Maybe it's motivated reasoning ex post facto trying to justify his behavior or maybe it's just that "conservativism" as a label has already been stolen by people who hate free market capitalism and small government, but it's the exact opposite of traditional conservative ideas.

but it's the exact opposite of traditional conservative ideas

Which traditional conservative ideas would those be? "Ensure the means to produce an absurdly vital strategic resource with a lead-up time measured in decades remains possible in $country" is something even minarchists believe the role of government should cover.

It's literally the best case scenario; the US only has one manufacturer of space-magic technology that isn't within trivial striking distance of its enemies. Samsung is, TSMC is, even Intel's own fabs are (the ones it built in Israel).

Which traditional conservative ideas would those be? "Ensure the means to produce an absurdly vital strategic resource with a lead-up time measured in decades remains possible in $country" is something even minarchists believe the role of government should cover.

This assumes that everyone agrees government ownership of companies is the correct approach, which they in fact do not and have not historically agreed on.

Maybe we can cut back regulations, support development and building of technology, etc instead of expanding government more in response to expanded government.

I'm not sure I'm calling for it now: the above post is a steelman, and one with a number of caveats, qualifications, and carveouts.

There are valid counterarguments, like what extent smaller competitors licensing ARM chips might be able to pull an underdog reversal in a big hurry, or how much a lot of central infrastructure needs modern processing power rather than just having grown like a goldfish to fill it, or whether a failing IBM might fracture such that its foundry side survived rather than got pulled down with the rest. There are some less credible but at least plausible ones: maybe China's Not That Bad after all, or going to collapse under its own inertia before any of this could be relevant, or military/economic considerations are a lot less important than social ones.

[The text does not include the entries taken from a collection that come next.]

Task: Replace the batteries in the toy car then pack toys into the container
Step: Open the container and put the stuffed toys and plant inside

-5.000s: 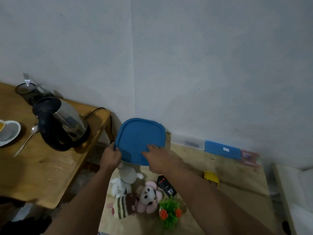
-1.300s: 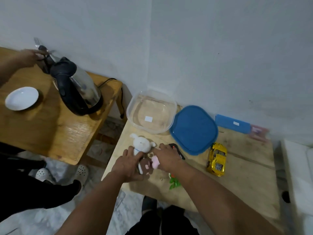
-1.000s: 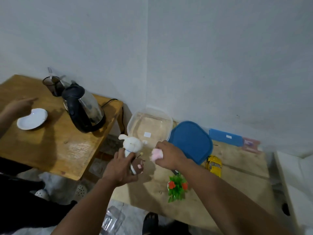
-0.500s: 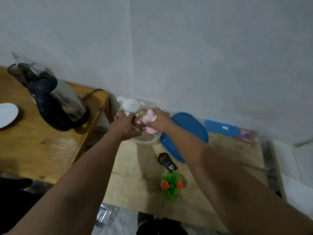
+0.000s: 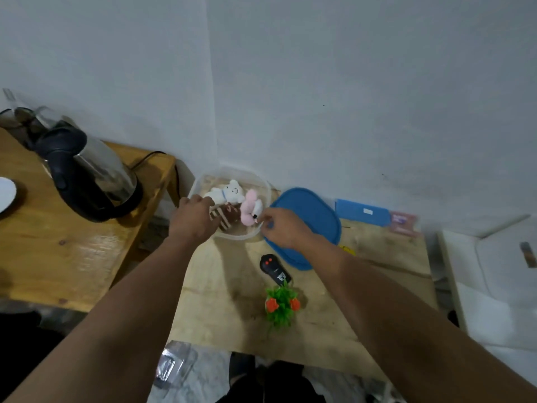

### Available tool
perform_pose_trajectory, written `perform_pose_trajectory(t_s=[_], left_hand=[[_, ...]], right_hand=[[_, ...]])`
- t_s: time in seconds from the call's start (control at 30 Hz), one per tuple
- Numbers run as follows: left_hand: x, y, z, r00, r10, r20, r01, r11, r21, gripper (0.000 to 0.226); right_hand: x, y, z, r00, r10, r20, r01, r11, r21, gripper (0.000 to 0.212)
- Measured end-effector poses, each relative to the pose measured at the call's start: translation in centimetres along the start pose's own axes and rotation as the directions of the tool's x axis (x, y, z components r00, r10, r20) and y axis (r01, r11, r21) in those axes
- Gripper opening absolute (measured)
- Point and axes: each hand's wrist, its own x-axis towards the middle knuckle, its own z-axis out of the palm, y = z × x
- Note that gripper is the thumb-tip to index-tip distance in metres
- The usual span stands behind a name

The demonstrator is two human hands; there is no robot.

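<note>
Toys, white & pink, sit in container. Left hand grips striped toy at rim; right hand loose, empty beside it. Risk: tugging toy tips container.

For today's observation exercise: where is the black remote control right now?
In the head view, the remote control lies on the light wooden table, between the blue lid and the small green plant.

Both arms outstretched, left hand curled, right hand loosely open
</note>
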Motion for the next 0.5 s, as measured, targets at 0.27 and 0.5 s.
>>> perform_pose_trajectory(t_s=[0.27,0.5], left_hand=[[-2.5,-1.1,0.4,0.981,-0.191,-0.026,0.188,0.978,-0.094,0.063],[-2.7,-1.5,1.9,0.958,-0.288,0.012,0.283,0.934,-0.216,0.072]], right_hand=[[-8.7,0.7,4.0,0.867,0.206,0.454,0.097,0.824,-0.559,0.109],[-11.5,3.5,10.8,0.956,0.081,0.283,0.107,0.8,-0.59,0.055]])
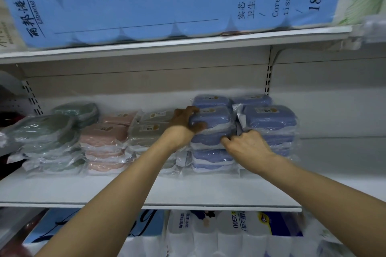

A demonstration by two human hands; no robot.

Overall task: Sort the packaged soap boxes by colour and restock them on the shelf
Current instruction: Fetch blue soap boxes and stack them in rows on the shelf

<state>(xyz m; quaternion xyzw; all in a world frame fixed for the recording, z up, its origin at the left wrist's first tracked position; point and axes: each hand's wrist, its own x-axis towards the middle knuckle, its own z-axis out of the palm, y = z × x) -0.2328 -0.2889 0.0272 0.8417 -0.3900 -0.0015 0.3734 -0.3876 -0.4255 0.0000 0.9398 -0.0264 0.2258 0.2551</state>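
Note:
Plastic-wrapped soap boxes stand in colour stacks on the white middle shelf (146, 192). From left to right I see green stacks (48, 131), a pink stack (103, 133), a beige-grey stack (149, 129) and blue stacks (269, 119). My left hand (183, 125) grips the left end of the top blue soap box (215, 119) in the front blue stack. My right hand (246, 142) pinches the wrapping at that stack's right side, just below the top box. Further blue boxes sit behind and beneath.
A large blue pack of tissue rolls (146, 0) lies on the shelf above, overhanging its edge. White and blue tissue packs (219, 233) fill the shelf below. A slotted shelf upright (268, 77) stands behind the blue stacks. Bare shelf surface lies to the right of them.

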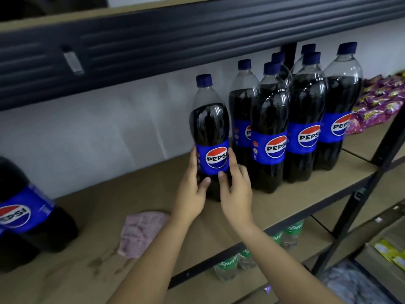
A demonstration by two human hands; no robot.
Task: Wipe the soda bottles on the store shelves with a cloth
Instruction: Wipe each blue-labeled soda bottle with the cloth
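Beside held bottle, clustered bottles.

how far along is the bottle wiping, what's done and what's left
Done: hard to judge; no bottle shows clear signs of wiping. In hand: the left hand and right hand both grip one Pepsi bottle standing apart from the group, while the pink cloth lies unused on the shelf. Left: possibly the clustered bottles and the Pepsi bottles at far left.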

But these aren't new considerations, either; they're the sort of thing people were bringing up in response to the CHIPS Act itself, too. It's long been a point of controversy in even libertarian circles what tradeoffs exist between private and public management of matters like disaster response, military readiness, telecommunications, and core public welfare. I'd like if there were simple, easy, Big Head Press-style answers, but if they exist they're not self-demonstrating.